The Office of the Comptroller of the Currency (OCC) said in a statement that Otting would leave the agency on May 29, just more than halfway through his five-year term at the independent bank regulator.
Sudden departure:
- Otting’s announcement comes two days after several media outlets reported his plans to resign and one day after breaking from two other bank regulators to release new rules for how banks should comply with the Community Reinvestment Act, a 1977 anti-redlining law.
- Neither the comptroller nor the OCC have explained why Otting is stepping down, particularly as banks brace for widespread business closures, bankruptcies, foreclosures and loan losses that could threaten their ability to lend and roil the financial system.

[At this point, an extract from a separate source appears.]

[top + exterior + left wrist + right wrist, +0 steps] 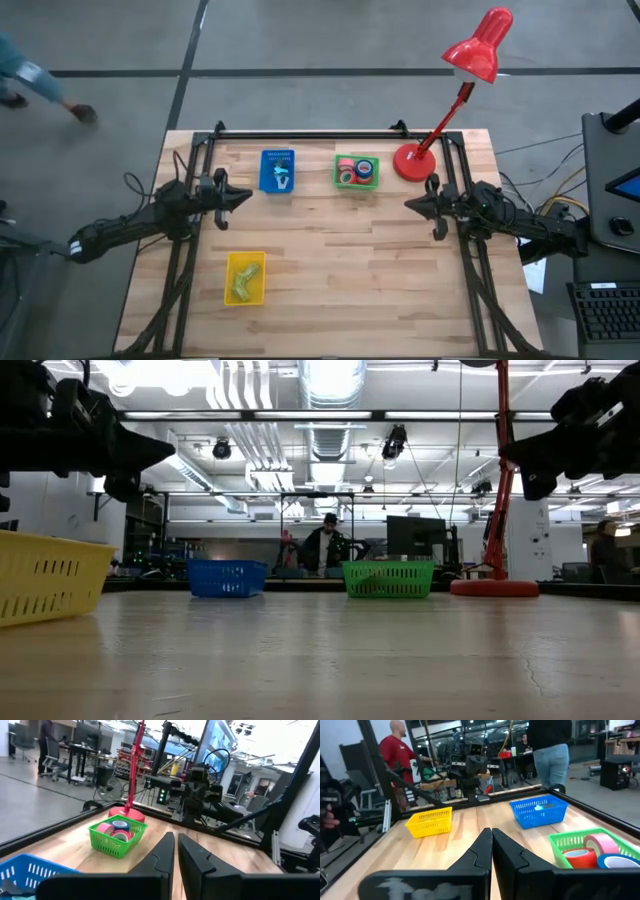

- Federal bank regulators and industry advocates say that while the U.S. banks are well capitalized and should be able to weather the downturn, weak points elsewhere in the financial system could cause broader issues.
I have more on Otting’s decision here.
GOOD TO KNOW
- Stocks dipped Thursday, adding to a volatile trading week that saw major swings in equity prices.
- Delinquencies on home mortgages spiked by a record amount last month.
- Politico: “California state lawmakers unleashed their frustrations about the state’s unemployment system Thursday, demanding answers from an agency director about the problems their jobless constituents have endured trying to access the financial lifeline during the pandemic.”
- IMF Managing Director Kristalina Georgieva calls on banks to halt dividends and buybacks
- Millions of student loan borrowers sued five of the nation’s largest financial companies, alleging they damaged borrowers’ credit and mishandled CARES Act pandemic relief.
- The U.S. Chamber of Commerce, one of the country’s biggest business lobbying groups, said that it expects Congress will be able to wrap up work on its next coronavirus relief bill by Independence Day.
- The Trump Organization has notified Florida state authorities of plans to lay off dozens of workers who were previously furloughed as a result of the ongoing coronavirus pandemic.
- Sens. Amy Klobuchar (D-Minn.) and Jerry Moran (R-Kan.) on Thursday introduced legislation to protect senior citizens from coronavirus-related scams.